Around that time, I began to do little self-experiments simply to learn how to do experiments. I was following the advice of Paul Halmos, a mathematics professor: The best way to learn is to do, he had written — words that slowly changed my life. The first way they changed my life was when my little experiments expanded to include my acne. It is hard to measure acne, I thought, so I am probably wasting my time. But it was worth a try. I did my best to count the number of new pimples each day. I varied the number of pills I took: Week 1 a certain number per day, Week 2 a different number, Week 3 the first number. The results implied that the pills had no effect. I told my dermatologist this result. “Why did you do that?” he asked, truly puzzled and slightly irritated.

I did more little experiments varying the number of pills per day. The results kept indicating the pills were useless. One day I ran low on pills, so I started to be more careful about using the cream, which I considered useless. My acne suddenly improved two or three days later. It was cause and effect (speaking of delayed causality). You could just look at the time series — one number per day, the count of new pimples — and see this. Just once, if I remember correctly, I stopped using the cream. Two or three days later, my acne got worse. I resumed the cream. Two or three days later, my acne got better. :-)!
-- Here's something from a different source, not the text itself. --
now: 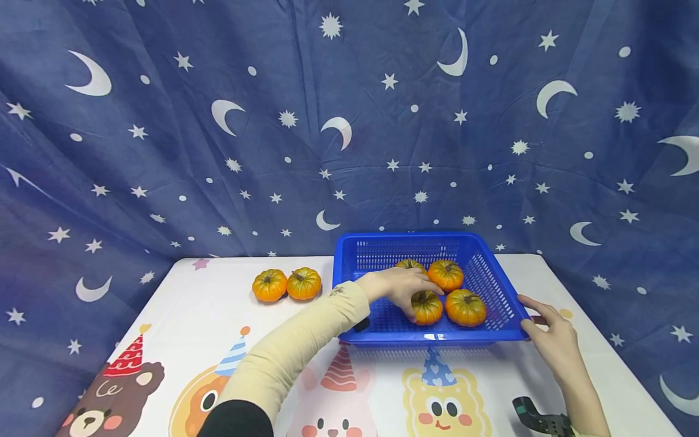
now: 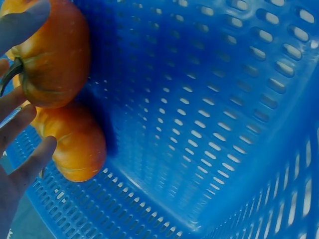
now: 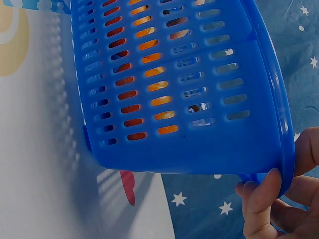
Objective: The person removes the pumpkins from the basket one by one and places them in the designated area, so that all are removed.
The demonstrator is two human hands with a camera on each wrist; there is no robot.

That was even better than learning that something was useless. Consistent use of the cream helped a lot. Over the next several years, I only made two further advances. First, I found that a Vitamin B pill helped, probably a multi-B pill. Second, based on the idea of a two- or three-day latency, I discovered that certain foods caused pimples. If my acne suddenly got worse, I tried to remember what I had eaten two or three days earlier. Diet Pepsi and pizza were the main culprits. Taking all this together, I reduced my acne about 90%. Then, as predicted, it faded away.

A few months ago I saw a dermatologist about a different problem. I couldn’t resist: What causes acne? I asked. Well, not diet, he said. I knew this was false. And, really, how could you say such a thing without testing hundreds of different diets — at least? Which no one had. Several years ago I asked my friend Katharine Milton, a Berkeley anthropologist, whether the indigenous people she studies have acne. No, she said, unless they eat foreign food. The anthropologist was right, the doctor was wrong. The situation reminded me of something in an NIH-sponsored online medical encyclopedia: dental malocculsion, it said, “is most often hereditary.” Whereas the work of Robert Corruccini, a professor of anthropology at Southern Illinois University, such as this, had convinced me that dental malocculsion is due to soft food.

It does seem to boil down to laughter, or rather fear of laughter — fear of loss of status. Dermatologists have a fancy word for pimple but they don’t have a fancy word for small. To slowly vary the diet of one patient at a time, year after year, to figure out what dietary elements cause acne is not even close to being sufficiently high-status. It is too risky, not to mention too grubby and too low-tech. It isn’t the sort of thing that produces several publications a year, or a large grant. So a whole class of promising solutions — dietary changes — goes unexplored.